Incarner le changement de génération au pouvoir

Non, si Emmanuel Macron prend ce risque, ce ne peut-être que parce qu'il se croit porté par son mouvement et est convaincu, comme Mélenchon ou Montebourg, que François Hollande ne pourra pas se représenter. Ou, en tout cas, n'a aucune chance d'être réélu. Certes, Emmanuel Macron a sur le papier peu de chances de l'emporter seul. S'il reprend sa liberté, c'est parce qu'il est persuadé que le jeu de 2017 est ouvert pour un candidat issu de la société civile, agissant en dehors des partis traditionnels que beaucoup de Français jugent responsable des blocages du pays. Lui, président de la République ? Et pourquoi pas ?

Libre de ses mouvements, il veut présenter fin septembre, « un diagnostic » de l'état du pays (issu du porte-à-porte mené par ses partisans) et, ensuite, un ensemble de "propositions exigeantes" pour transformer le pays. C'est à ce moment-là, seulement, que le jeune homme pressé sera obligé de sortir enfin de l'ambiguïté qui l'a servi jusqu'ici et d'afficher alors la couleur politique de ses idées. Il en a déjà esquissées quelques-unes : Macron est profondément un libéral, qui croit à la concurrence, quand elle s'attaque aux rentes de situation ; il croit en l'égalité des chances, à condition que cette égalité soit réelle, et non formelle. C'est un européen convaincu qui parle anglais et allemand, mais veut adapter l'Union aux réalités du temps.
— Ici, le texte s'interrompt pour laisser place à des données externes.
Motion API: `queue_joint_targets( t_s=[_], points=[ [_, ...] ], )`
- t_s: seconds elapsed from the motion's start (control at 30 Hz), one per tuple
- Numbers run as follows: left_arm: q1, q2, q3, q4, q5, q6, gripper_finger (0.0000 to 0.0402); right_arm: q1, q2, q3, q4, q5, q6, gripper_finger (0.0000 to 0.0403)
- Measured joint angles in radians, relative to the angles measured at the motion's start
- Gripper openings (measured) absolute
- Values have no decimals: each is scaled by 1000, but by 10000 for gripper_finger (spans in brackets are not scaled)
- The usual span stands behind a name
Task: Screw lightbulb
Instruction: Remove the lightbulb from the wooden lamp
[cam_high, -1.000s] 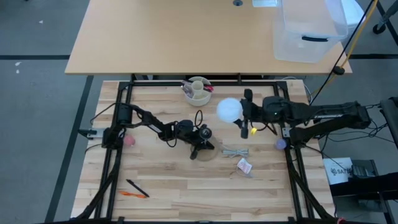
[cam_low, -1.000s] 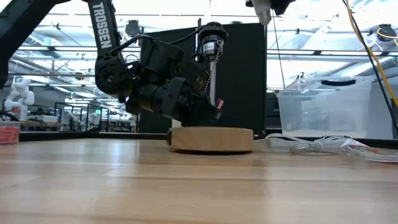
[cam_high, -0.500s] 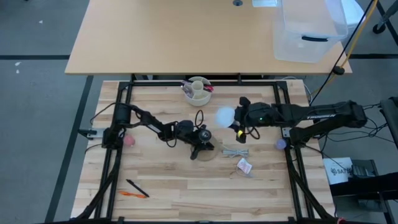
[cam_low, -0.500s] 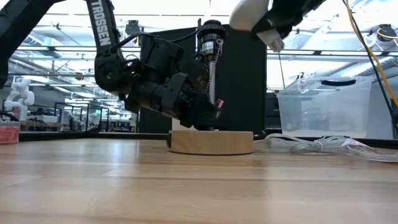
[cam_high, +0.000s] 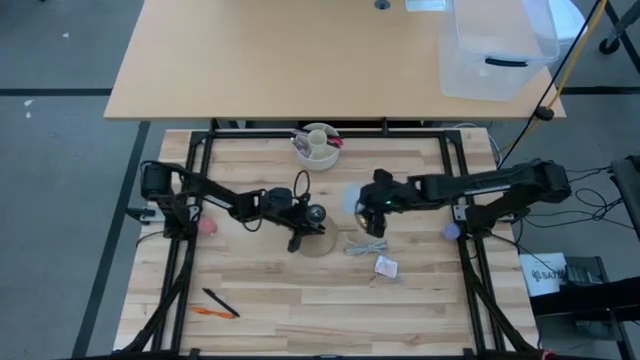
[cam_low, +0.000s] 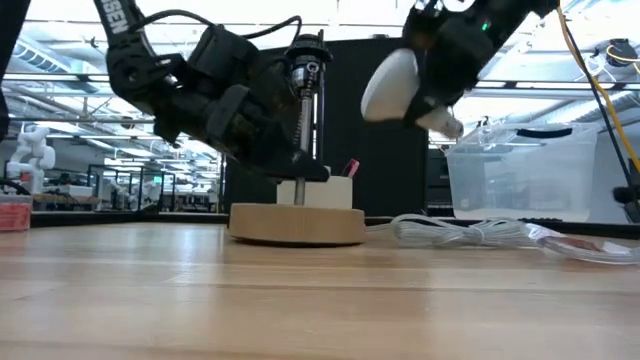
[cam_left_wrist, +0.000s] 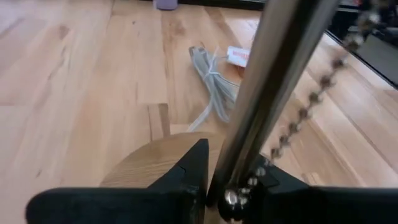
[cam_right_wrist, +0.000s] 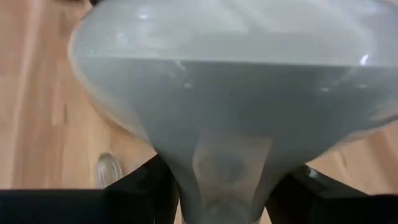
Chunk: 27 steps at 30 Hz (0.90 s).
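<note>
Right gripper (cam_low: 432, 95) clamped on white frosted lightbulb (cam_low: 390, 85), held tilted in air just beside black socket top (cam_low: 305, 55) of lamp. Left gripper (cam_high: 296, 218) closed around thin metal lamp stem (cam_left_wrist: 273, 93) above round wooden base (cam_low: 296, 223). Grey coiled cord (cam_high: 368, 246) lies near base on wooden table (cam_high: 260, 290).

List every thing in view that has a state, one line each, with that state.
lightbulb: held off the table, tilted, not yet in the socket.
right gripper: shut on the lightbulb.
left gripper: shut on the lamp stem.
lamp base: flat on the table.
cord: bundled, lying loose.
</note>
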Motion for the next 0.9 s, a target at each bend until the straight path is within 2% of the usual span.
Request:
queue_joint_targets(
  t_s=[0.33, 0.57, 0.7, 0.9],
  points=[
    [-35, -14, -14, 16, -70, -51, 59, -7, 230, 0, 7, -1, 38, 180],
    [-53, -17, -12, -36, -88, -48, 66, -14, 309, 0, 12, -5, 31, 180],
    [-70, -14, -14, -102, -76, -48, 107, -23, 326, 0, 14, -5, 28, 180],
    [-91, -15, -14, -105, -68, -64, 201, -24, 324, 0, 22, -5, 28, 180]
  ],
)
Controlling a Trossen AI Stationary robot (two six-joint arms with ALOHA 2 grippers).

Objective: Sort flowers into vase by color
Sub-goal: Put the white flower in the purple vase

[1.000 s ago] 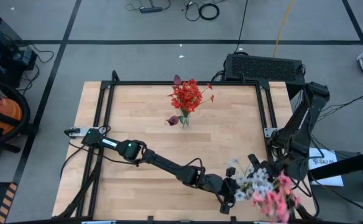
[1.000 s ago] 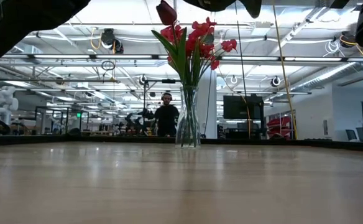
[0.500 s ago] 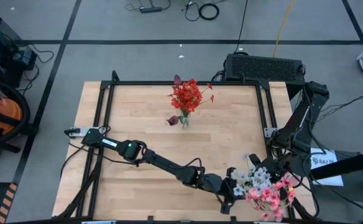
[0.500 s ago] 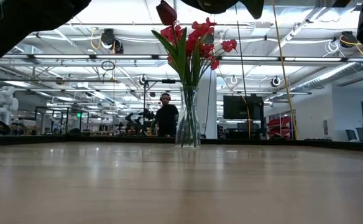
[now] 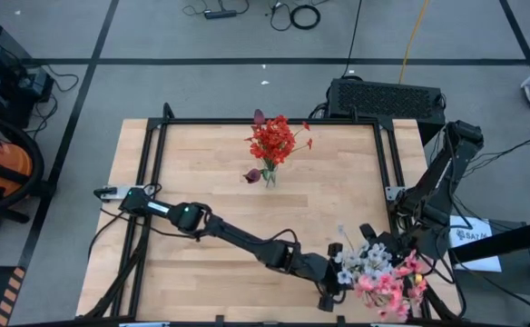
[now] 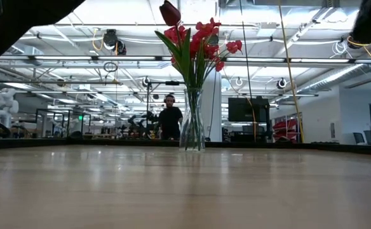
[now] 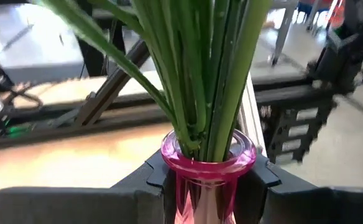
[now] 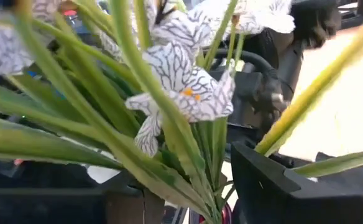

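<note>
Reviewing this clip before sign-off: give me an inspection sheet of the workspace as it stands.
Surface: wooden table, black frame.
Job's things: clear vase of red flowers at rear centre; pink vase with white flowers and pink flowers at the front right corner.
Clutter: nothing seen.
Grippers: left gripper shut on pink vase; right gripper among the stems, grip unclear.
Cables: loose on the floor behind the table.
Surroundings: person standing beyond the table.

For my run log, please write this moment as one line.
left claw: shut on pink vase | right claw: among white-pink flowers | red bouquet: in clear vase
</note>
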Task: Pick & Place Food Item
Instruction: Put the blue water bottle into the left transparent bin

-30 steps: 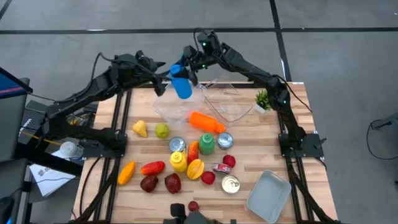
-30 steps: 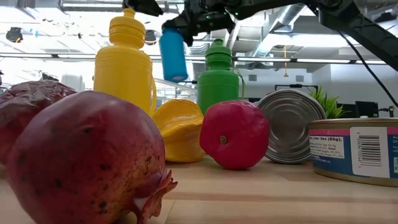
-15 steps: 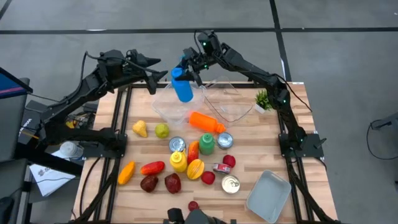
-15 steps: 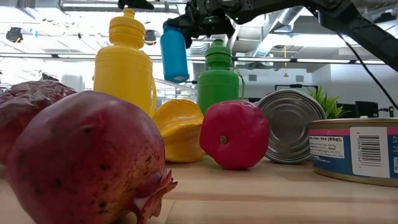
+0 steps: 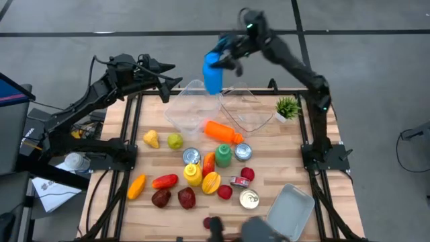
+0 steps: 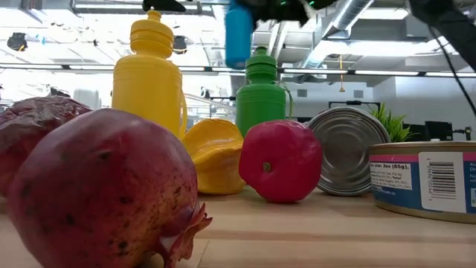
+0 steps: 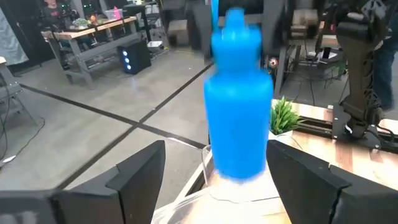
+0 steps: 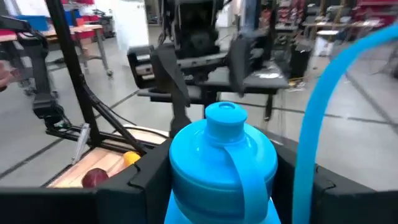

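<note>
Above the clear container [image 5: 201, 111], the right hand [image 5: 225, 55] grips the blue bottle [image 5: 213, 71]; the left hand [image 5: 166, 86], beside that container, stands open and empty.

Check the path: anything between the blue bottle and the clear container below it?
Nothing visible. The right hand holds the blue bottle in the air above the clear container. The left hand is open, off to the side.
</note>
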Available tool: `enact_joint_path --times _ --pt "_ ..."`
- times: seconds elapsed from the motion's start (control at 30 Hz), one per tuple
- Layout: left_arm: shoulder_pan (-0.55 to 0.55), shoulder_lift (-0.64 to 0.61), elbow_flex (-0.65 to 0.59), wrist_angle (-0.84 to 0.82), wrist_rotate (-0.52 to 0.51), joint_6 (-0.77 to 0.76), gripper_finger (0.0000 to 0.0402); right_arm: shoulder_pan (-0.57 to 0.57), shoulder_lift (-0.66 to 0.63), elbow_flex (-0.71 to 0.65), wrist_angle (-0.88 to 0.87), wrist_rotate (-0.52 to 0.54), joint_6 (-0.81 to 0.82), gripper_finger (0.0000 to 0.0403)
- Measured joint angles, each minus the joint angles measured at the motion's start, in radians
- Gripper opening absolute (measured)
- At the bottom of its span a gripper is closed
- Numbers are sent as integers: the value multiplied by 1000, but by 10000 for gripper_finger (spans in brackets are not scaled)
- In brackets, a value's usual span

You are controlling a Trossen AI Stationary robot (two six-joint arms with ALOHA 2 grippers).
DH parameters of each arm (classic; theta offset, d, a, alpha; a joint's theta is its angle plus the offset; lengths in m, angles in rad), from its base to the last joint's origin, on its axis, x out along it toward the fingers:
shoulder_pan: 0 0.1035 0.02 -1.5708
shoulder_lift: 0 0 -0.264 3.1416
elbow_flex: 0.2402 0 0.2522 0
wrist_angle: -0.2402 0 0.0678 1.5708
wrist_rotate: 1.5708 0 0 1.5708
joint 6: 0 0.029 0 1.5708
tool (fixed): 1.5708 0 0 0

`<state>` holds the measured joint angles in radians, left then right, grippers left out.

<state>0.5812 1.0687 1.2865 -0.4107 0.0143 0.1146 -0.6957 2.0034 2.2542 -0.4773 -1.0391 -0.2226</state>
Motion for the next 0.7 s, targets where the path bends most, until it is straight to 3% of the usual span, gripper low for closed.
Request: enact_joint_path --times 0.17,0.27,0.33,0.43,0.57,0.7 --pt "0 0 0 0 -1 0 268 -48 -174 -131 -161 -14 -120 210" --pt "0 0 0 0 -1 0 268 -91 -308 -314 -215 -6 -179 210" --pt "0 0 0 0 -2 0 268 -110 -400 -469 -159 26 -158 210" --pt "0 0 0 0 -3 0 268 -107 -530 -734 108 148 -20 210" --pt "0 0 0 2 -2 -5 268 -17 -594 -1043 717 404 199 210" --pt "0 0 0 21 3 -18 268 74 -537 -1156 1136 619 246 210"
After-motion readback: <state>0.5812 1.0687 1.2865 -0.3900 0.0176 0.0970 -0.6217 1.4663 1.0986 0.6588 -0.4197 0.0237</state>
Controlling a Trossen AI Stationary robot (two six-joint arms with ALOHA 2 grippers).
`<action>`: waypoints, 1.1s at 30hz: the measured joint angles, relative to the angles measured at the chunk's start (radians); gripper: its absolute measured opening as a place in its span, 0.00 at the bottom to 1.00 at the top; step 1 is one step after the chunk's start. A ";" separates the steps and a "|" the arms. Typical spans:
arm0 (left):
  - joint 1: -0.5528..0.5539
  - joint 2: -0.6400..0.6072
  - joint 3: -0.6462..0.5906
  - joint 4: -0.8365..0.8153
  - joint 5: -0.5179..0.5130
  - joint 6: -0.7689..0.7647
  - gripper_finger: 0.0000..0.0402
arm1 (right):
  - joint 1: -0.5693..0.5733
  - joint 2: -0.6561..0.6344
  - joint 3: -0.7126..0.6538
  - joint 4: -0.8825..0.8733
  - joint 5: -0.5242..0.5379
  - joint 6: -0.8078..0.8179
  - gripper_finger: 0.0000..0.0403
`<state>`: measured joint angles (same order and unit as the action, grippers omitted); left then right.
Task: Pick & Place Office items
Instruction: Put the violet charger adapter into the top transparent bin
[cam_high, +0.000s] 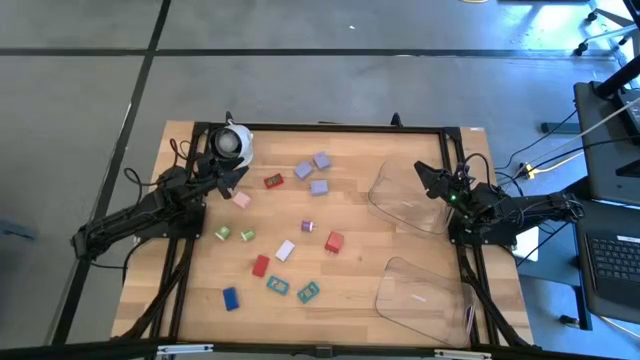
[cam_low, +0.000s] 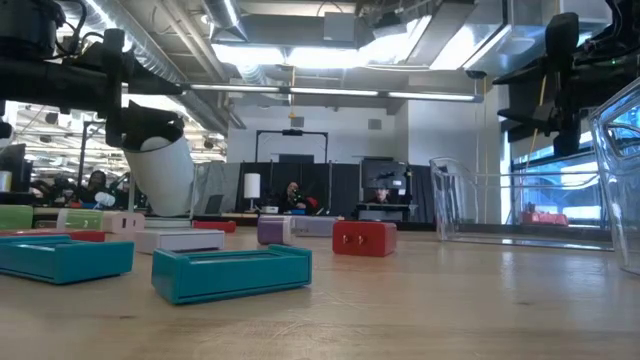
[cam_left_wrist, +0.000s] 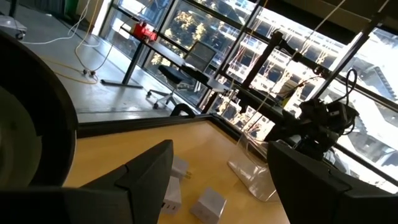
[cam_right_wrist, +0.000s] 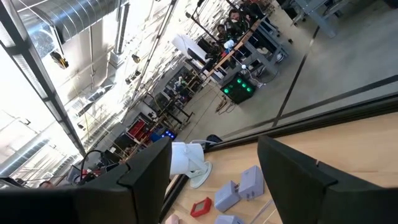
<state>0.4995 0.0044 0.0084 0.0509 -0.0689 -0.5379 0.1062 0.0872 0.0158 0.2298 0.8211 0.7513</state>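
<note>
Both arms wait raised, fingers wide and empty; the left gripper (cam_high: 232, 180) should descend squarely over the small pink block (cam_high: 241, 199).

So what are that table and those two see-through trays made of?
The pale tabletop looks like light wood with a matte finish: parallel plank seams and grain run across it. The two clear trays look like thin glossy plastic: the wood shows through them and their rims catch highlights. Glass seems less likely.

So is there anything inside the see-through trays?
No, both look empty. Through the upper clear tray and the lower clear tray only bare wood shows. All the little office items lie on the table outside them. Nothing seems hidden there.
</note>
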 joint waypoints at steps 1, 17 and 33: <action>0.000 0.000 0.000 0.000 0.000 0.000 0.64 | 0.000 0.000 0.000 -0.001 0.000 0.000 0.60; 0.000 0.000 0.000 0.003 -0.065 -0.113 0.64 | 0.000 0.000 0.000 -0.006 -0.019 0.000 0.60; -0.136 0.079 0.027 0.246 -0.143 -0.111 0.64 | 0.000 0.000 0.018 0.023 -0.108 -0.002 0.60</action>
<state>0.3635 0.0831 0.0354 0.2966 -0.2122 -0.6486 0.1059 0.0875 0.0339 0.2530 0.7136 0.7495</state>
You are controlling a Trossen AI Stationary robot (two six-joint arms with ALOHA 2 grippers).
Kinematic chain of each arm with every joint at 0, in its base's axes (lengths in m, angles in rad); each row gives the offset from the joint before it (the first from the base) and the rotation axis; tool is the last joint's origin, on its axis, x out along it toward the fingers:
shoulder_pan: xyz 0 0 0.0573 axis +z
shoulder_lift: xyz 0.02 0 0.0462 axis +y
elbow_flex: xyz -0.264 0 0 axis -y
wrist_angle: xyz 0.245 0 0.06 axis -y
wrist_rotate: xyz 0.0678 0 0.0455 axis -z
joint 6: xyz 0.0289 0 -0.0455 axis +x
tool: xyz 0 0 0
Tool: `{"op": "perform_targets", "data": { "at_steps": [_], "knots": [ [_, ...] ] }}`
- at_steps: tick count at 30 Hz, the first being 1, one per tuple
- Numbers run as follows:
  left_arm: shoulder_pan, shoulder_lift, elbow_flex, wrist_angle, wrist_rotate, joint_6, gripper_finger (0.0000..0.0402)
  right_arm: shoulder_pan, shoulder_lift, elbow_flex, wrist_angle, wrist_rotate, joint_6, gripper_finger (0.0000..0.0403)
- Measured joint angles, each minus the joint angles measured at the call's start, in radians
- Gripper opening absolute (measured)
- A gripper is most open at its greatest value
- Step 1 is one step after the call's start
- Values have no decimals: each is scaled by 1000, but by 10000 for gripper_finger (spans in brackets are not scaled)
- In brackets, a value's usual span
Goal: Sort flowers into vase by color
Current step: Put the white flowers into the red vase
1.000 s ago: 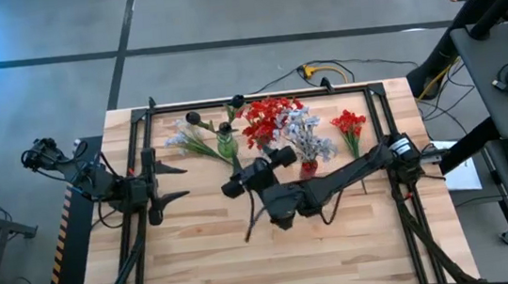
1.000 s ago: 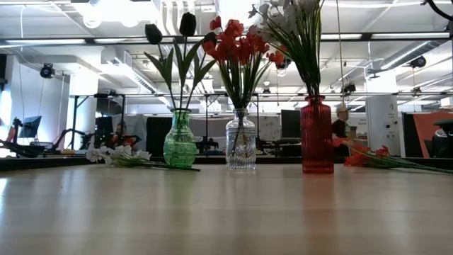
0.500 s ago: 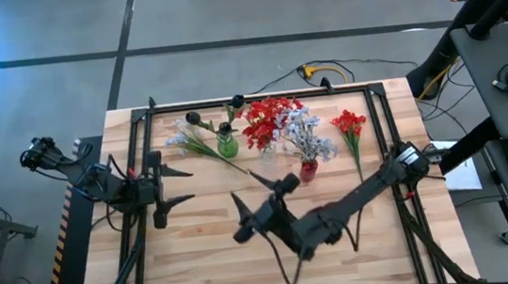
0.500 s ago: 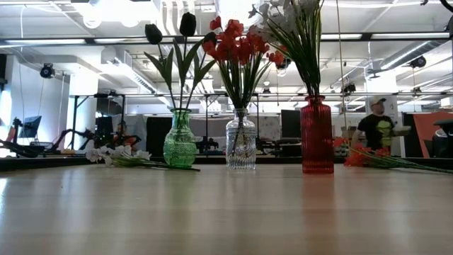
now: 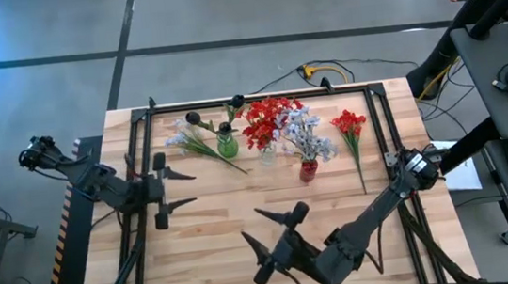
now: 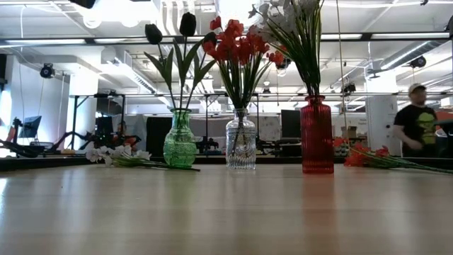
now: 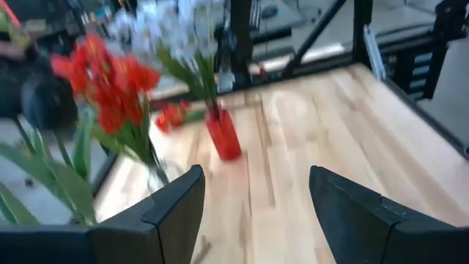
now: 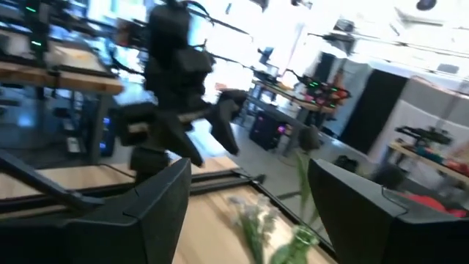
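Flowers (image 5: 197,140) lie loose at green vase (image 5: 227,146); another spray (image 5: 351,132) at 3 o'clock of red vase (image 5: 308,167). Left end effector (image 5: 186,189) & right end effector (image 5: 268,232) both open, empty, well apart from them.

Green vase (image 6: 180,142) has near-black buds (image 6: 187,23), the clear vase (image 6: 241,142) has bright red blossoms (image 6: 233,41), red vase (image 6: 316,136) has pale blue-white ones (image 6: 283,15). Light wood table (image 5: 216,231), black arms. At 2 o'clock, loose red spray (image 5: 348,123), I think.
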Motion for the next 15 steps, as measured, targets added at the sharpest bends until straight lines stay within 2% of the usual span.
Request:
{"op": "perform_targets", "data": {
  "at_steps": [3, 11, 15],
  "knots": [
    [0, 24, 5, -67, 0, -67, 228, -1, 0, 0, -3, -31, 3, 257],
    [0, 111, 1, -213, 17, -230, 228, -17, 0, 0, -62, -27, -24, 242],
    [0, 171, -1, -219, 17, -207, 228, -33, 0, 0, -79, -25, -69, 238]
  ]
}}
Surtout, et c'est son principal atout, il veut incarner le changement de génération au pouvoir. Il n'est pas socialiste, comme il l'a affirmé cet été devant Philippe de Villiers au Puy-du-Fou, mais ce n'est pas non plus un conservateur, ce qui le distingue de la droite traditionnelle. Finalement, ce qui le caractérise le mieux, c'est d'être le fils spirituel d'un François Hollande dont le quinquennat a consacré la mort idéologique du socialisme à la française. Et d'incarner l'héritage de Dominique Strauss-Kahn qui, ce n'est sans doute pas un hasard, s'est invité il y a quelques jours à Bercy pour donner sans doute quelques conseils à celui que Michel Sapin appelle « le fou du troisième étage ». Le fou n'est peut-être pas celui qu'on pense si l'on se souvient que DSK, qui occupait en 2011 le même espace politique qu'Emmanuel Macron, se voyait promis à l'Elysée, avant de chuter sur un scandale à New York.